A: Some of our schools are crowded, but for now, we're stable. We're not putting in any additional trailers this year. The exceptions, however, are Fort Dorchester and Oakbrook elementary schools. I have concerns about those schools. No matter what happens, there's always growth there.

But we're moving on a new elementary school that will help crowding at those schools. I will likely announce a land purchase in the next 45 to 60 days, and the architect is already at work. Our goal is to break ground in January, and the school should be ready in the fall of 2011. We're also adding on 500 seats to Ashley Ridge High School. The high school addition and new elementary school will buy us a little time.

Q: The school board put on hold a referendum to build more new schools. Do you think you'll ask voters to approve new schools in a referendum in the near future?

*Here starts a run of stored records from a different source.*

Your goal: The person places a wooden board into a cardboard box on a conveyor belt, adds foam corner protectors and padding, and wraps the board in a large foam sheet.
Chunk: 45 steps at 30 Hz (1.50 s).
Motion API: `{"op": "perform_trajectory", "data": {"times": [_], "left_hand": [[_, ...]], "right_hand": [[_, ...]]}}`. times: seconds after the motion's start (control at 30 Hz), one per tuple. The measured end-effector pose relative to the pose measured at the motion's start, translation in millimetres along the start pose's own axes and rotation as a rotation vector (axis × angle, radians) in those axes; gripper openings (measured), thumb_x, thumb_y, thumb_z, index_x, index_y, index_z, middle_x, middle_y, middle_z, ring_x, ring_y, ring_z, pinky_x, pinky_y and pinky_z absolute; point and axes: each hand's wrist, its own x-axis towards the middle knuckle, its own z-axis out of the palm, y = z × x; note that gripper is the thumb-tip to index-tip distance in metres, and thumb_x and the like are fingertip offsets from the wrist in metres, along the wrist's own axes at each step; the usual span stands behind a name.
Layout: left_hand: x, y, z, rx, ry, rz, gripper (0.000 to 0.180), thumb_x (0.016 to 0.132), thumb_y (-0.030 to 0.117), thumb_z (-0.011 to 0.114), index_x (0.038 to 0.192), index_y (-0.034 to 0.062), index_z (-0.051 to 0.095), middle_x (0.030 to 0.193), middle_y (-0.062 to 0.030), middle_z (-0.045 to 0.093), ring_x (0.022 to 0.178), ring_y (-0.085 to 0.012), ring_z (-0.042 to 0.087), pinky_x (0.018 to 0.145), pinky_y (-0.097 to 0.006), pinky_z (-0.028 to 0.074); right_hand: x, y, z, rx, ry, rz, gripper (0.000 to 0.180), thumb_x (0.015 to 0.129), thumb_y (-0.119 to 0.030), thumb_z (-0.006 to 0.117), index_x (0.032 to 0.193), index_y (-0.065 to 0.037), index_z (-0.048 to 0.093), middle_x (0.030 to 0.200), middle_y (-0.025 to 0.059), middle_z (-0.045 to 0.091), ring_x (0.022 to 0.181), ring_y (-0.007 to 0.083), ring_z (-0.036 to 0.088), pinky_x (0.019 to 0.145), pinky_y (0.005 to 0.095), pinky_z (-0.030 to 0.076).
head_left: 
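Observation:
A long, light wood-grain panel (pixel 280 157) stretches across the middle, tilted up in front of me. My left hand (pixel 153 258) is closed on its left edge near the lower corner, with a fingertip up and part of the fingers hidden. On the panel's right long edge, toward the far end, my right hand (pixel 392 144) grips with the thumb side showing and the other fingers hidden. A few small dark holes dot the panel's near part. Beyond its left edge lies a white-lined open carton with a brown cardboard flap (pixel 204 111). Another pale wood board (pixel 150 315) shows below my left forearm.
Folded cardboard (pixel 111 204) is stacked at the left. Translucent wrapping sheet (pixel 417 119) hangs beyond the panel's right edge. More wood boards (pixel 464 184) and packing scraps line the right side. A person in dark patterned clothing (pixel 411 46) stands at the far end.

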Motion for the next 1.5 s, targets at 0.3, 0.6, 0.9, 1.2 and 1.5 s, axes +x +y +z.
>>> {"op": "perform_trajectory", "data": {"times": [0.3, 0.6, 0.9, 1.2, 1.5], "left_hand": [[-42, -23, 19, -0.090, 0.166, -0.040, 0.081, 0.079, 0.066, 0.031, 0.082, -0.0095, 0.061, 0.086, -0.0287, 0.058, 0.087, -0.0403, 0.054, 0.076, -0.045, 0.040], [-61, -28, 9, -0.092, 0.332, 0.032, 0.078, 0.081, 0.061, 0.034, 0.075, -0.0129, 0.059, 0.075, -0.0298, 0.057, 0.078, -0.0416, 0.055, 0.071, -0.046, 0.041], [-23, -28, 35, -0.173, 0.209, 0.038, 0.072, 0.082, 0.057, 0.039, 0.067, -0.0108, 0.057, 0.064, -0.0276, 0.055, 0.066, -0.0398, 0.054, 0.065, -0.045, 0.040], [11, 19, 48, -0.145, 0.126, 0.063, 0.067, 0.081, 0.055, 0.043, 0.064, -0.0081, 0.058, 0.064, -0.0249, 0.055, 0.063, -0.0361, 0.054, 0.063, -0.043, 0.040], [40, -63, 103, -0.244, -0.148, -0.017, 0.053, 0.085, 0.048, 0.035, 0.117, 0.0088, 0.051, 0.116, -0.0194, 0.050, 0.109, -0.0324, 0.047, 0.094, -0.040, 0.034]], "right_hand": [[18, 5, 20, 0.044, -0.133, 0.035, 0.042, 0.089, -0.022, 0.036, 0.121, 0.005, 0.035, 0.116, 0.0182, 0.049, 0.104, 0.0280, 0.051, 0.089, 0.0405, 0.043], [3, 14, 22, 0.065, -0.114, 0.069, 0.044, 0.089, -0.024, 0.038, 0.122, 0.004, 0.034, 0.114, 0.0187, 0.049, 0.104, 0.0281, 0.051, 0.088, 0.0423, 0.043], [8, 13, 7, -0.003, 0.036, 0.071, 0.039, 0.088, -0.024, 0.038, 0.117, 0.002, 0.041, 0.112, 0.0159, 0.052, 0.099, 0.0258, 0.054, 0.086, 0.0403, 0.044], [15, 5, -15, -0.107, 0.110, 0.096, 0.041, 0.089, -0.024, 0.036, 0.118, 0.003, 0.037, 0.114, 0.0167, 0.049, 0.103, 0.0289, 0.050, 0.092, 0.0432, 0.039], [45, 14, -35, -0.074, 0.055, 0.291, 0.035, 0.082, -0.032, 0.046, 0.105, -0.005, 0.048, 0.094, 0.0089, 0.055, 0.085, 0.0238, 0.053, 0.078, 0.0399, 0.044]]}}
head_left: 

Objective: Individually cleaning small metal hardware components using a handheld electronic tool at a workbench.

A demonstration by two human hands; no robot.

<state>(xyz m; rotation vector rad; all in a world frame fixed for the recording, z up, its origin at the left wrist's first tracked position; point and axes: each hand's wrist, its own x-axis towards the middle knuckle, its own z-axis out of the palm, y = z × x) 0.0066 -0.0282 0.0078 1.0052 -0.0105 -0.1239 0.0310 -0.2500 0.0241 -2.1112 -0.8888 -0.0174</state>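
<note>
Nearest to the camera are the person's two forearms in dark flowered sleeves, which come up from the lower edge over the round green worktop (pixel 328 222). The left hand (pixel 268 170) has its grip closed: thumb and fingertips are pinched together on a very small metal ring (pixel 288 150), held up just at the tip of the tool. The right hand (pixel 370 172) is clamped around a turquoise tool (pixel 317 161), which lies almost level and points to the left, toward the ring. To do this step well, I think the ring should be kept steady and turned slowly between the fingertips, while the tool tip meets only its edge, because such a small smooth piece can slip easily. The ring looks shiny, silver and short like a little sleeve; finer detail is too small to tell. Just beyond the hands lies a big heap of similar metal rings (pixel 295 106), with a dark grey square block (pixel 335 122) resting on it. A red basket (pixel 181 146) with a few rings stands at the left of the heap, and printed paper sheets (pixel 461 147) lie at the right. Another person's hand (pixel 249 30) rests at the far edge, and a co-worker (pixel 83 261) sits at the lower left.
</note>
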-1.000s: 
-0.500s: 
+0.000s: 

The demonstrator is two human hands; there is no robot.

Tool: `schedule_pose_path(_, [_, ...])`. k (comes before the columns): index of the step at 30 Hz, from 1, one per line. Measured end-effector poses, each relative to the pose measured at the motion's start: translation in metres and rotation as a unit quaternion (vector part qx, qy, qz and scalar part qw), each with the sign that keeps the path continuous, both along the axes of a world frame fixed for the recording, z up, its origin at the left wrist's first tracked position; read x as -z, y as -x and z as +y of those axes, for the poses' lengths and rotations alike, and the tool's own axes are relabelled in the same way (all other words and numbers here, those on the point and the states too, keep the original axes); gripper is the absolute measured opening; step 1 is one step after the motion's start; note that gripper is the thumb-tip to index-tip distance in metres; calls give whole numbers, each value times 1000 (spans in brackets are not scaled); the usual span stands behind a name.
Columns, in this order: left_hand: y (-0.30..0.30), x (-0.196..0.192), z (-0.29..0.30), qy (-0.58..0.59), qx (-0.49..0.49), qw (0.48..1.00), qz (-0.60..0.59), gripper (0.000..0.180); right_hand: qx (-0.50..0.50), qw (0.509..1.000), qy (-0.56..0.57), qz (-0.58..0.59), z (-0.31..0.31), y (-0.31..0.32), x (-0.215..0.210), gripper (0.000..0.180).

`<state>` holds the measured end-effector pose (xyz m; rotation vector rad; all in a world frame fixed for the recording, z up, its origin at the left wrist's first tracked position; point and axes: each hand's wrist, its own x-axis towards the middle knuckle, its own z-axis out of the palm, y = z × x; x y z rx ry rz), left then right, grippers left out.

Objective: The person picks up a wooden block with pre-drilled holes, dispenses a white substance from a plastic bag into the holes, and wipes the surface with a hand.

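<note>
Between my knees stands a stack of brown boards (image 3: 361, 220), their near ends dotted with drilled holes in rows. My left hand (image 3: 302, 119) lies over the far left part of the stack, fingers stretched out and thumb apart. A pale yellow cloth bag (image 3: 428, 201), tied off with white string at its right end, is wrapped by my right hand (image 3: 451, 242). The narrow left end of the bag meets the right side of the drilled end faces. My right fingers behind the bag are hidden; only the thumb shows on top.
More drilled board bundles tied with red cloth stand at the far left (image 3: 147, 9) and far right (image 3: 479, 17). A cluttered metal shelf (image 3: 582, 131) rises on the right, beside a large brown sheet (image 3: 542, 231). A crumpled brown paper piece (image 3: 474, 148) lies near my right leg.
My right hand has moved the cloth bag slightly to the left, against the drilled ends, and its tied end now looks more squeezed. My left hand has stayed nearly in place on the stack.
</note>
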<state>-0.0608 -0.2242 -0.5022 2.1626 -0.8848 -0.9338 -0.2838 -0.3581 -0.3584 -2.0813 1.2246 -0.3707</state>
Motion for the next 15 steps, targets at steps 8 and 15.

A: The district had a study done, and even though growth has slowed, we still need new schools. If we see a turnaround in the economy in the next six months, the board will look at a referendum. But it might be a smaller one than we had planned for in the past.

Our building program is killing us. We need new buildings and we have many older buildings — some built in the 1920s and 1950s — that we need to refurbish.

We don't want buildings to impact education. For example, at Oakbrook Elementary School, we don't have room for more trailers, but we don't want to increase class size. We don't want building problems to impact program needs. Another example is that, right now, I couldn't offer all-day pre-kindergarten classes because I just don't have the space.

It would be easy to get diverted from children in this economy, but we can't. We've been prudent for 100 years in this district, and I hope we can plan ahead for the next referendum.

Q: What does the public not know, or what misconceptions does it hold, of Dorchester 2?

A: People don't understand how much is offered here. We operate on $30 million to $40 million less than some other districts our size. When we ask for a referendum for a new building, it's because we really need the building. We need to get that message out to the community more. We've probably lulled people into thinking things are better than they are because we're not whining and crying. People come here for the schools, but then they forget that.